← Back to context

Comment by klabb3

14 days ago

> The one piece of discussion or attempt at a systematic approach I've seen to 'synchronisation' recently is to do with Conflict-free Replicated Data Types https://crdt.tech

I will go against the grain and say CRDTs have been a distraction and the overfocus on them have been delaying real progress. They are immature and highly complex and thus hard to debug and understand, and have extremely limited cross-language support in practice - let alone any indexing or storage engine support.

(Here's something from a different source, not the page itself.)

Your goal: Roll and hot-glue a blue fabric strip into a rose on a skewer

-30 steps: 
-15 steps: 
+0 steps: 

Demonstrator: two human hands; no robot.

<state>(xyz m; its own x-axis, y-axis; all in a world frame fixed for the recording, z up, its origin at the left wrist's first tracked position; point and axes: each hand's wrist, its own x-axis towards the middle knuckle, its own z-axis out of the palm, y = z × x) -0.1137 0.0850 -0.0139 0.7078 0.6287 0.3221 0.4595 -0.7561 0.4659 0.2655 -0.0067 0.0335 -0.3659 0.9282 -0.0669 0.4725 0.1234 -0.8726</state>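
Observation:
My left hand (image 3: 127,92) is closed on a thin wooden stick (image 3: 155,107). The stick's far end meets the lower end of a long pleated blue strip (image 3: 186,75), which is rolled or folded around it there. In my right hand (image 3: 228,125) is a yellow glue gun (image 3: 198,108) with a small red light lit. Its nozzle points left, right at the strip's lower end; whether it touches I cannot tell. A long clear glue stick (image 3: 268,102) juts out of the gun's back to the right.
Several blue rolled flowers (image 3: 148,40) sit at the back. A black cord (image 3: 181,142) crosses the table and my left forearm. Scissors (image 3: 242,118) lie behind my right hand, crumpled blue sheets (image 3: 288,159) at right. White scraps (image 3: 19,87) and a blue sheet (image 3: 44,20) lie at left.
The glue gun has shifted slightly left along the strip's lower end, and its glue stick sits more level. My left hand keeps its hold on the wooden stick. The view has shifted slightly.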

Yes, they are fascinating and yes they solve real problems but they are absolute overkill to your problems (except collab editing), at least currently. Why? Because they are all about conflict resolution. You can get very far without addressing this problem: for instance a cache, like you mentioned, has no need for conflict resolution. The main data store owns the data, and the cache follows. If you can have single ownership, (single writer) or last write wins, or similar, you can drop a massive pile of complexity on the floor and not worry about it. (In the rare cases it’s necessary like Google Docs or Figma I would be very surprised if they use off-the-shelf CRDT libs – I would bet they have an extremely bespoke and domain-specific data structures that are inspired by CRDTs.)

Instead, what I believe we need is end-to-end bidirectional stream based data communication, simple patch/replace data structures to efficiently notify of updates, and standard algorithms and protocols for processing it all. Basically adding async reactivity on the read path of existing data engines like SQL databases. I believe even this is a massive undertaking, but feasible, and delivers lasting tangible value.

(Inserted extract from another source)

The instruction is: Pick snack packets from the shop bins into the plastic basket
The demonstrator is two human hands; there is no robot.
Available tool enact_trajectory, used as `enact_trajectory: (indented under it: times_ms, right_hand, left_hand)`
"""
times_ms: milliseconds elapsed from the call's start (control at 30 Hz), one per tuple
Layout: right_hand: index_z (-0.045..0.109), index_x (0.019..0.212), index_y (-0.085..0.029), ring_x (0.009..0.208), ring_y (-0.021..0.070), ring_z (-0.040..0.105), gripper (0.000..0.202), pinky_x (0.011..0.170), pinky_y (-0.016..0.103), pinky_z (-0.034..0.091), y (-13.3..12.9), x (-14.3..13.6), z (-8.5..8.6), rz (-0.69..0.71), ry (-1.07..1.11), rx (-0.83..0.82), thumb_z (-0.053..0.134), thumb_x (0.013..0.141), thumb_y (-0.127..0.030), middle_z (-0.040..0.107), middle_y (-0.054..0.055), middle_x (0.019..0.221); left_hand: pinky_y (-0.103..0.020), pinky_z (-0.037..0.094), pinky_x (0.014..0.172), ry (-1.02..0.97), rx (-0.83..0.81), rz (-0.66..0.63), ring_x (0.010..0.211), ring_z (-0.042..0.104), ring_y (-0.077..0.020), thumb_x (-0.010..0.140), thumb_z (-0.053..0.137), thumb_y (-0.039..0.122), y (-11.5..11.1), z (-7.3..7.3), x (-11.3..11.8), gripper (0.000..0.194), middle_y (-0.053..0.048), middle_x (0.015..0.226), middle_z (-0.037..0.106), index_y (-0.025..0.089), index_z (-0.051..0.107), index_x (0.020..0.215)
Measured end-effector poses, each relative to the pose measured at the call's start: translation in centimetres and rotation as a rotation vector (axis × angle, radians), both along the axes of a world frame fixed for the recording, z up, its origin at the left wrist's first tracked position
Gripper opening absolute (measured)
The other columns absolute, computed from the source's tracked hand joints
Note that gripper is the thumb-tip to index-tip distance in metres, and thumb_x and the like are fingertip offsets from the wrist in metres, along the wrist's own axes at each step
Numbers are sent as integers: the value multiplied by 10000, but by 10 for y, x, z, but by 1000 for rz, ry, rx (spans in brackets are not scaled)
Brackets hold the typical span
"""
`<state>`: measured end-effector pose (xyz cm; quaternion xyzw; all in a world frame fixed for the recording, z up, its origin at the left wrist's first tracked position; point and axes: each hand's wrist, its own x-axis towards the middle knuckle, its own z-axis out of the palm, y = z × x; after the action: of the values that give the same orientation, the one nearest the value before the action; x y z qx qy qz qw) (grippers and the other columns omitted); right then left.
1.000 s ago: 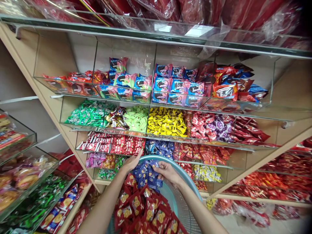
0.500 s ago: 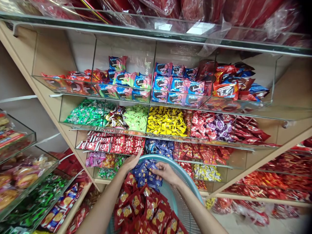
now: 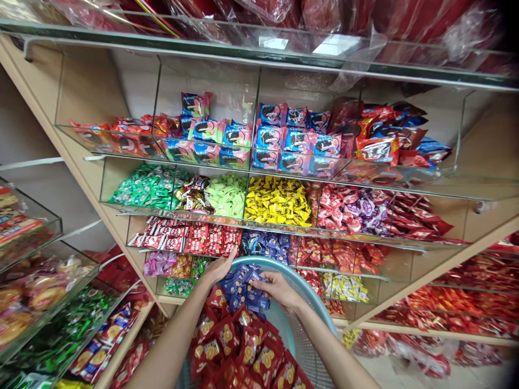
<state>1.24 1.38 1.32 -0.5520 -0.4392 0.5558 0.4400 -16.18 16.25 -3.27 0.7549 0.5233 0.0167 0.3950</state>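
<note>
Several shelves [image 3: 87, 97]: glass-fronted, far of you, w/ wrapped sweets [image 3: 279, 200].
Basket [image 3: 312, 289]: teal, near ctr; red pkts [image 3: 251, 346] near side, blue pkts [image 3: 239, 286] far-left side.
Yr L hand [image 3: 219, 270]: by far-left rim, fingers straight; grip, can't tell.
Yr R hand [image 3: 278, 287]: fingers narrow, tips on blue pkts.
Floor [image 3: 466, 375]: pale, right.
</note>
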Motion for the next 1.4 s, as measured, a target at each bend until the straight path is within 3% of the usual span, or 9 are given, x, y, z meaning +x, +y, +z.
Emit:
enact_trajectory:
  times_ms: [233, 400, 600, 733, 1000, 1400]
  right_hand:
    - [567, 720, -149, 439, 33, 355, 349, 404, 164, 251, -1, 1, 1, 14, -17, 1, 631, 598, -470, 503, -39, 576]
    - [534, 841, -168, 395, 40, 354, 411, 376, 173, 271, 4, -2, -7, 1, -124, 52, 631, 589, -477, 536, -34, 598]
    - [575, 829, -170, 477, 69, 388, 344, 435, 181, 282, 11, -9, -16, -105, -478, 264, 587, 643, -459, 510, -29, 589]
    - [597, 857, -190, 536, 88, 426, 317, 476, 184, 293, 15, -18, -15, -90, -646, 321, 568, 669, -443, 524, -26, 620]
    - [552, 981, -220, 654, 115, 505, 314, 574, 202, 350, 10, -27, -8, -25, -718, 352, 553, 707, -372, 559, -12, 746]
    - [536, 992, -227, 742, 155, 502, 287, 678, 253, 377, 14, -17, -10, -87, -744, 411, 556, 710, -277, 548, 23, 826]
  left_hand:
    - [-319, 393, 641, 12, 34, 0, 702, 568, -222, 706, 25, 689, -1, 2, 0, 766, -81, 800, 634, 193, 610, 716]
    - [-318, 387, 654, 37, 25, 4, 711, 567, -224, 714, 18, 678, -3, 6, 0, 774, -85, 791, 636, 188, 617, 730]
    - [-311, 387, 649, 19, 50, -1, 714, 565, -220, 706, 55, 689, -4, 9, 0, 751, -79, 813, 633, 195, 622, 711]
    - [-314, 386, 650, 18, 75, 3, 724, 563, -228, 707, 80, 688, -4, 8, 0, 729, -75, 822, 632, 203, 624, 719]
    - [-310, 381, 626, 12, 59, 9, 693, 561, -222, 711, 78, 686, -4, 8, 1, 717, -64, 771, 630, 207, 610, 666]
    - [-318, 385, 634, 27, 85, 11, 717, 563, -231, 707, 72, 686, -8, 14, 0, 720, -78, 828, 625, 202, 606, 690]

Indeed, the simple approach of "send your operations to the server and it will apply them in the order it receives them" gives you good-enough conflict resolution in many cases.

It is still tempting to turn to CRDTs to solve the next problem: how to apply server-side changes to a client when the client has its own pending local operations. But this can be solved in a fully general way using server reconciliation, which doesn't restrict your operations or data structures like a CRDT does. I wrote about it here: https://mattweidner.com/2024/06/04/server-architectures.html...

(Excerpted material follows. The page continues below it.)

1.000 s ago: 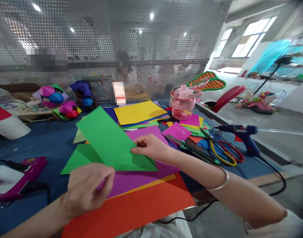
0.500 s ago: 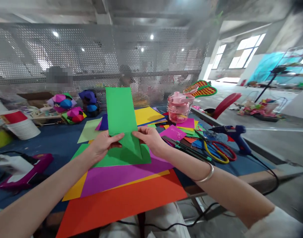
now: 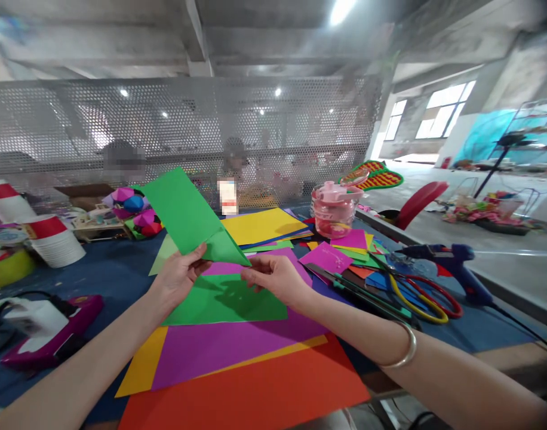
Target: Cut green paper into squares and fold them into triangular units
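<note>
A folded strip of green paper (image 3: 184,206) is raised over the table, tilted up to the left, with a crease across its lower part. My left hand (image 3: 179,276) grips its lower left edge, thumb on top. At the strip's lower right corner, the fingers of my right hand (image 3: 273,278) are pinched together; the fingertips partly hide that corner. Beneath both hands lies a green sheet (image 3: 237,307), on top of a purple sheet (image 3: 220,352), a yellow-orange sheet (image 3: 141,364) and a red-orange sheet (image 3: 246,391).
Right of my hands lie scissors (image 3: 419,298), a blue glue gun (image 3: 466,275), paper scraps (image 3: 325,257) and a pink lidded jar (image 3: 334,212). Yellow paper (image 3: 267,226) lies behind. To the left are a purple power strip (image 3: 83,319) and stacked paper cups (image 3: 56,245).
The green strip has turned from nearly upright to leaning left. My right hand has shifted to its lower right corner. The camera view has tipped up a little.
</note>
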`<state>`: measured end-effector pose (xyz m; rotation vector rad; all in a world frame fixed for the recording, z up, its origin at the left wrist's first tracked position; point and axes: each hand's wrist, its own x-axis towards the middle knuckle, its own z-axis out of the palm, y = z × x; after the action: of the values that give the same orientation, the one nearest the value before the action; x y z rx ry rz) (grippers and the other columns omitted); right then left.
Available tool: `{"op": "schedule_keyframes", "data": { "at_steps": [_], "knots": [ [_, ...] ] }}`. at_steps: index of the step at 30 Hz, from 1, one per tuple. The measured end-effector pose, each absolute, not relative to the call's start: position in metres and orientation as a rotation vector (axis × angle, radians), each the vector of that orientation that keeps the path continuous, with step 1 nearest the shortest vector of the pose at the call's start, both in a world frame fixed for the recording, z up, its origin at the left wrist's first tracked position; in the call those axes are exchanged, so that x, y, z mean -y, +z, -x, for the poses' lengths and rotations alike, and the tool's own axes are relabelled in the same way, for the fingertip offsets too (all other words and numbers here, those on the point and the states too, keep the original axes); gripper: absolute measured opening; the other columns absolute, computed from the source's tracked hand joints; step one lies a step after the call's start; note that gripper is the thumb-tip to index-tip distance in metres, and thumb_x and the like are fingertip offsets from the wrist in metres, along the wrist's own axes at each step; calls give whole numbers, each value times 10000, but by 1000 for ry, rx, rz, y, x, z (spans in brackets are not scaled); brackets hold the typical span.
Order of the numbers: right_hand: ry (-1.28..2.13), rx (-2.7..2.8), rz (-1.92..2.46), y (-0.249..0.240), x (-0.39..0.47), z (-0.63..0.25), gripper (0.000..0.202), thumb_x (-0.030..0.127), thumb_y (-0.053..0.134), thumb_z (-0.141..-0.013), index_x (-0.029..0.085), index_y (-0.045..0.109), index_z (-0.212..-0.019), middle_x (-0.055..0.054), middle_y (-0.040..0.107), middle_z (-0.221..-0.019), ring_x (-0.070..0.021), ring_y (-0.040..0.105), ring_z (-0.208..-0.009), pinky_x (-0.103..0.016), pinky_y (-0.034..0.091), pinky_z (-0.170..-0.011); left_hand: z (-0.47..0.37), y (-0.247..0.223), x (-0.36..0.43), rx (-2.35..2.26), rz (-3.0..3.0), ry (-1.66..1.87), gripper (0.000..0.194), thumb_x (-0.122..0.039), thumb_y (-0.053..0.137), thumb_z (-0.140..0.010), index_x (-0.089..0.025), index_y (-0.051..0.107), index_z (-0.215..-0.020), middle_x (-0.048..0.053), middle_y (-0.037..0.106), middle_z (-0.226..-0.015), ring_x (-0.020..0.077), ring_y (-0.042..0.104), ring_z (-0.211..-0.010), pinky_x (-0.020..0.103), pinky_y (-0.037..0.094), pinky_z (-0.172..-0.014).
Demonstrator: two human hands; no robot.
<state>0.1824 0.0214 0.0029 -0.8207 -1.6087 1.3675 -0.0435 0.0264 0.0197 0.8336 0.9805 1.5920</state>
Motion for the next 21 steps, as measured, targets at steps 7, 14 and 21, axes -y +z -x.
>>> {"op": "schedule_keyframes", "data": {
  "at_steps": [7,14,21],
  "knots": [
    [1290,1607,853,4,-20,-184,388,555,738,-794,176,677,-733,-25,701,-703,-126,620,-612,-245,497,-586,43,16,-24,-936,-880,1532,259,-147,936,-638,-149,715,-773,-28,725,-701,103,666,-567,220,604,-582],
    [1350,1648,842,1,-20,-183,395,555,716,-812,177,670,-706,-20,697,-664,-119,600,-567,-249,489,-571,37,9,-14,-940,-973,1311,214,-216,949,-629,-134,773,-720,67,784,-800,205,741,-793,311,635,-805],
    [1415,1676,813,-5,-18,-180,475,641,736,-775,180,642,-707,-25,689,-674,-121,596,-560,-254,474,-540,33,5,-14,-964,-999,1294,201,-208,948,-629,-156,780,-725,63,795,-811,235,762,-838,348,650,-813]
  ]
}}
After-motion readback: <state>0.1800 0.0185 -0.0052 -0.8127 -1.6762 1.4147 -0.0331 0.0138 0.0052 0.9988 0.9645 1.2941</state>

  • Just got to reading this.

    > how to apply server-side changes to a client when the client has its own pending local operations

    I liked the option of restore and replay on top of the updated server state. I’m wondering when this causes perf issues? First local changes should propagate fast after eg a network partition, even if the person has queued up a lot of them (say during a flight).

    Anyway, my thinking is that you can avoid many consensus problems by just partitioning data ownership. The like example is interesting in this way. A like count is an aggregate based on multiple data owners, and everyone else just passively follows with read replication. So thinking in terms of shared write access is the wrong problem description, imo, when in reality ”liked posts” is data exclusively owned by all the different nodes doing the liking (subject to a limit of one like per post). A server aggregate could exist but is owned by the server, so no shared write access is needed.

    Similarly, say you have a messaging service. Each participant owns their own messages and others follow. No conflicts are needed. However, you can still break the protocol (say liking twice). Those can be considered malformed and eg ignored. In some cases, you can copy someone else’s data and make it your own: for instance to protect against impersonations: say that you can change your own nickname, and others follow. This can be exploited to impersonate but you can keep a local copy of the last seen nickname and then display a ”changed name” warning.

    Anyway, I’m just a layman who wants things to be simple. It feels like CRDTs have been the ultimate nerd-snipe, and when I did my own evaluations I was disappointed with how heavyweight and opaque they were a few years ago (and probably still).

> Yes, they are fascinating and yes they solve real problems but they are absolute overkill to your problems (except collab editing), at least currently. Why? Because they are all about conflict resolution. You can get very far without addressing this problem: for instance a cache, like you mentioned, has no need for conflict resolution. The main data store owns the data, and the cache follows. If you can have single ownership, (single writer) or last write wins, or similar, you can drop a massive pile of complexity on the floor and not worry about it. (In the rare cases it’s necessary like Google Docs or Figma I would be very surprised if they use off-the-shelf CRDT libs – I would bet they have an extremely bespoke and domain-specific data structures that are inspired by CRDTs.)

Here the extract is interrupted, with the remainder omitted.